One of the reasons I liked the ending of III so much, was that it added another layer to the story. On one level there is the simple tale of a girl trying to save her sister using a shamanistic ritual. However, by the end of the film, the viewer is aware III isn’t just a tale of two sisters. Clues are given to the audience throughout yet, somehow, they’re almost unobtrusive - the clues blend with what is happening as the story progresses, and what is said by the characters. The reveal at the end is arguably the true horror of this piece. Without doubt III belongs in the horror genre, but it’s creepy and unsettling rather than full of blood, guts and gore. The viewer is shown grotesque body horror and disease, as the result of fear upon both the psyche, and the physical body. Then, in the final scene, we’re shown a different aspect to all of these terrors.

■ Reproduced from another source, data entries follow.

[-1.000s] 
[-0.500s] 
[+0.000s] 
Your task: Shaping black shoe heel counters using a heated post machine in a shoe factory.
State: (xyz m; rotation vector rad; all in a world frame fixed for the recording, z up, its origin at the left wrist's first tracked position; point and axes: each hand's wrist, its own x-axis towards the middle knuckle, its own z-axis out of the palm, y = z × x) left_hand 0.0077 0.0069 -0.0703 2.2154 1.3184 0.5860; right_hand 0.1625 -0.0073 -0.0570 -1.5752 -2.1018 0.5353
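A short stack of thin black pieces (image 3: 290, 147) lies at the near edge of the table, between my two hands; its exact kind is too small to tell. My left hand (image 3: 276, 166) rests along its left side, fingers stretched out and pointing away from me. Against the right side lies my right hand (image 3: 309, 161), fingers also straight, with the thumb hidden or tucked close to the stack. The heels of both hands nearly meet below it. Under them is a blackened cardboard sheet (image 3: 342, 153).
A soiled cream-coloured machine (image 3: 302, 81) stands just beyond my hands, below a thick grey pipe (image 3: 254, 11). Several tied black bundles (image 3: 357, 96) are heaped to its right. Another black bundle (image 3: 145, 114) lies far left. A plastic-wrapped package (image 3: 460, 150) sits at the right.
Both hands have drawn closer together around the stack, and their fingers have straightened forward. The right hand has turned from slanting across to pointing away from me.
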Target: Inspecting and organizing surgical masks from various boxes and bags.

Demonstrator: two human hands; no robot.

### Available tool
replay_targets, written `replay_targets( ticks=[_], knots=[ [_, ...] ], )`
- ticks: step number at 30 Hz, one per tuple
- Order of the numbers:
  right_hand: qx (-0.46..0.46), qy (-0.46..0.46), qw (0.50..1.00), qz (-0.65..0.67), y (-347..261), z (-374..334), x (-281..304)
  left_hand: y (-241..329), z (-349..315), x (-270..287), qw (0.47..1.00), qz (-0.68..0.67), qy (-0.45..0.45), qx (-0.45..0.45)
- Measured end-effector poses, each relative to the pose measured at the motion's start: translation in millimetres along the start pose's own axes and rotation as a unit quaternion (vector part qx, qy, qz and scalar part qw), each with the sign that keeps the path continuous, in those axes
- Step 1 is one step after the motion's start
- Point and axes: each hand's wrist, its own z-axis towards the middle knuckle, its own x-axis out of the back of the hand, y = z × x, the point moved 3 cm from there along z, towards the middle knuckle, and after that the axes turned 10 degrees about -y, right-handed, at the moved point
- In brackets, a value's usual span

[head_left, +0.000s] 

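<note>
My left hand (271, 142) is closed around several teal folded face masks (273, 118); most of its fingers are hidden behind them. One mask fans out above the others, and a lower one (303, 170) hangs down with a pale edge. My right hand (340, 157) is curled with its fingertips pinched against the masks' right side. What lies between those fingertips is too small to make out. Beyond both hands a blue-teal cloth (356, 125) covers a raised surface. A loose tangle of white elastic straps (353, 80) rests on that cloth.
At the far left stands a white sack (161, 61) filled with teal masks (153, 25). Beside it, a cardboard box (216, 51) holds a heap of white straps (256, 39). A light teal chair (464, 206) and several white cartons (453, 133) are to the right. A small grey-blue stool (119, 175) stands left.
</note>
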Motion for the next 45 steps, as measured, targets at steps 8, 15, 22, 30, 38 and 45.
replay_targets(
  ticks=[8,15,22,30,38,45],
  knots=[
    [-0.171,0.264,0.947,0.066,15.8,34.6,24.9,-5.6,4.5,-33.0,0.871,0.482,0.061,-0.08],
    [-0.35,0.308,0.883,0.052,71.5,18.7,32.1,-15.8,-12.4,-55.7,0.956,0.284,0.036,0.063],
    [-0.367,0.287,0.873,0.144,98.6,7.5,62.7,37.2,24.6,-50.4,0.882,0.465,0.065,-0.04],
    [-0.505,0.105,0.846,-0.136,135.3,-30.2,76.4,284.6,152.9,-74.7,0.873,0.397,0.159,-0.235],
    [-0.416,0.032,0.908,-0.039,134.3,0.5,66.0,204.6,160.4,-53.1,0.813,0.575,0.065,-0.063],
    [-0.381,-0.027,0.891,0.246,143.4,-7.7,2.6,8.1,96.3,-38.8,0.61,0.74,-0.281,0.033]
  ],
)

Performances are solid, honest and the characters portrayed believable. No single performance blew me away, but they all did more than enough to keep me focused and involved in the story. More work on the sister’s relationship before their mother died might have engaged more emotion from this viewer, but it was a small lack rather than an overwhelming one.

I thoroughly enjoyed the journey Pavel Khvaleev and his crew took me on. I found their work to be gripping. I felt III was quite an unusual art house film because the narrative was linear, with a beginning, middle and end. As a first film, this is terrific and I look forward to seeing what Khvaleev and his crew do next. I highly recommend seeing III. Film making of this stature is to be encouraged and deserves support.